DNA repair gene expression correlation with TFAP2B in BRCA data
title: "Dr. Gex Cobra" author: "SanghoonLee" date: "2024-01-23" output: html_document: default pdf_document: default
DNA repair Gene expression Correlation in breast cancer (Dr. Gex Cobra) was built on R version 4.3.1 (2023-06-16) -- "Beagle Scouts" This means you need to install R version >= 4.3.1 DRGEXCOBRA was tested on both Windows and Mac environment.
DRGEXCOBRA is a tool to visualize the correlation of DNA repair gene and your interst gene expression in breast cancer subtypes
This is an instruction to explain how to use DRGEXCOBRA. Considering your computer programming skills, I made a R package to minimize your computer work and coding. Here are brief overview to use DRGEXCOBRA.
You can just google for "R download and install" and "Rstudio download" to complete this step. If you have some experience already,
You can install R from CRAN: https://cran.r-project.org/
You can install a user-friendly interface, R-Studio, from here: https://www.rstudio.com/products/rstudio/download/
If you want to learn more in structure or if you got stuck, before asking me, visit https://hsls.libguides.com/video_intro2R There are a video lecture, ppt slides, and whole basic explanation.
What does 'start Rstudio' mean? Visit the lecture I introduced in Step1.
What are 'R console' and 'R package'? The lecture video I introduced in Step1 will explain everything.
Simply, run these code lines in your R console. Just copy the lines, paste them to console, and hit enter key.
# Install and load multiple packages at a time. This will take 10~15 min if you are installing any packages for the first time.
install.packages(c("devtools","usethis","pacman","data.table","dplyr","tidyr","ggplot2","ggpubr","purrr","shiny"), repos="http://cran.us.r-project.org")
pacman::p_load(devtools,usethis,pacman,data.table,dplyr,tidyr,ggplot2,ggpubr,purrr,shiny)
I couldn't store DRGEXCOBRA R package to the lab Github because METABRIC and SCAN-B data file sizes are too big, 218 Mb and 375 Mb. Github doesn't allow to upload a big size file > 25 Mb.
Therefore, I made R package .zip file and stored it at the lab Pitt OneDrive. Click here or go to
Lee-Oesterreich lab > Lee-Oesterreich General Lab Items > Bioinformatics_Basics_And_Scripts > 08_DRGEXCOBRA
Download "DRGEXCOBRA_0.0.0.9000.tar.gz" (650 Mb). It takes long due to the file size. Store the .tar.gz file to your local computer, but you don't need to untar the file. For example, I stored it at "..../H45_ShinyApp_METABRICSCANB_TROP2" (screenshot below)

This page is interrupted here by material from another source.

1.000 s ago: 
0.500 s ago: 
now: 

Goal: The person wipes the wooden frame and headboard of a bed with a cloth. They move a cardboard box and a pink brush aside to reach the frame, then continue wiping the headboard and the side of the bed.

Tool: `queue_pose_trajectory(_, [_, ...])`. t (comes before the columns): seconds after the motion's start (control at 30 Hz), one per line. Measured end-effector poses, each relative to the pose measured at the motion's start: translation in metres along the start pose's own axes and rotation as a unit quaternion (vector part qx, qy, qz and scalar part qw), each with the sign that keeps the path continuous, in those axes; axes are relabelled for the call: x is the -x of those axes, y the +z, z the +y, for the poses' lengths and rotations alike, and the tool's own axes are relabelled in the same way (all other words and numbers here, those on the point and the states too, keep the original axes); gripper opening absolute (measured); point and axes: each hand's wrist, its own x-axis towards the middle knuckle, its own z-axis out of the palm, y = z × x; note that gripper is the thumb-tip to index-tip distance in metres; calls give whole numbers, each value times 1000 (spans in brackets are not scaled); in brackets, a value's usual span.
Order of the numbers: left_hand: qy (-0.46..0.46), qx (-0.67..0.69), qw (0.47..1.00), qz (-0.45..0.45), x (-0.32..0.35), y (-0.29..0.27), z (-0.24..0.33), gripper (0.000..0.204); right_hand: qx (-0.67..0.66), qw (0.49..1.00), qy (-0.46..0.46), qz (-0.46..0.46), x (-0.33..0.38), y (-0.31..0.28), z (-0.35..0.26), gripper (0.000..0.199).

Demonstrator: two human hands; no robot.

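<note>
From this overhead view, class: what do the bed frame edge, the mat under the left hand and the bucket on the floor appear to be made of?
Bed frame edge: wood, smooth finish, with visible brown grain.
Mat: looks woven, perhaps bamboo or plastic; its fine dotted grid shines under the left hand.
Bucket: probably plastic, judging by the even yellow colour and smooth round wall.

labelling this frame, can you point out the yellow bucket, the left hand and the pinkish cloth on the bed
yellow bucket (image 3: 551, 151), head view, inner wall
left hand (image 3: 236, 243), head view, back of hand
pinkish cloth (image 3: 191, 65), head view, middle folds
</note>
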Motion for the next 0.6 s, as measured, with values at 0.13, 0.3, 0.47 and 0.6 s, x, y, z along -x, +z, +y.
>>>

Mac users: Mouse right click on "GEXPLORER_0.0.1.1.tar.gz" file and click "Get Info." Drag the folder address and click Command+C (screenshot below) Window users: You can copy the address in Windows Explorer.
In the R console, let's change your working directory to the folder you stored "DRGEXCOBRA_0.0.0.9000.tar.gz" The code line should be like this. Look at the screenshot below.
setwd("/DirectoryAddress/YouCopied/FromGetInfo) # setwd means set Working Directory.
Windows users: When you copy and paste your address in your R code, the folder split is backslash like this, "\user\MyFolder" You should revise it to slash. R doesn't understand backslash. e.g. setwd(/user/MyFolder/")
## Let's change your working directory to the folder you stored "DRGEXCOBRA_0.0.0.9000.tar.gz" file. Note you need quotation inside parenthesis, like setwd("YourFolderAddress")
setwd("/Users/sanghoonlee/Library/CloudStorage/OneDrive-UniversityofPittsburgh/H45_ShinyApp_METABRICSCANB_TROP2")
## Install DRGEXCOBRA This takes 2~5 min depending on your computer spec. Note you need quotation outside the file name.
install.packages("DRGEXCOBRA_0.0.0.9000.tar.gz")
## Load your DRGEXCOBRA package. Note you DON'T need quotation. The package name is DRGEXCOBRA, not DRGEXCOBRA_0.0.1.1.tar.gz
library(DRGEXCOBRA)
Once you install DRGEXCOBRA package one time, you don't need to install it again when you restarted your R session. Just you need to load DRGEXCOBRA
library(DRGEXCOBRA)
Copy the code line below and run it in your R console.
## DRGEXCOBRA. It takes about 10 seconds to start a ShinyApp depending on your computer spec.
shinyApp(ui=UserInterface, server=ShinySever)
For now, you should choose a gene of DNA repair in the Gene Query box. You can't type in your gene of interest.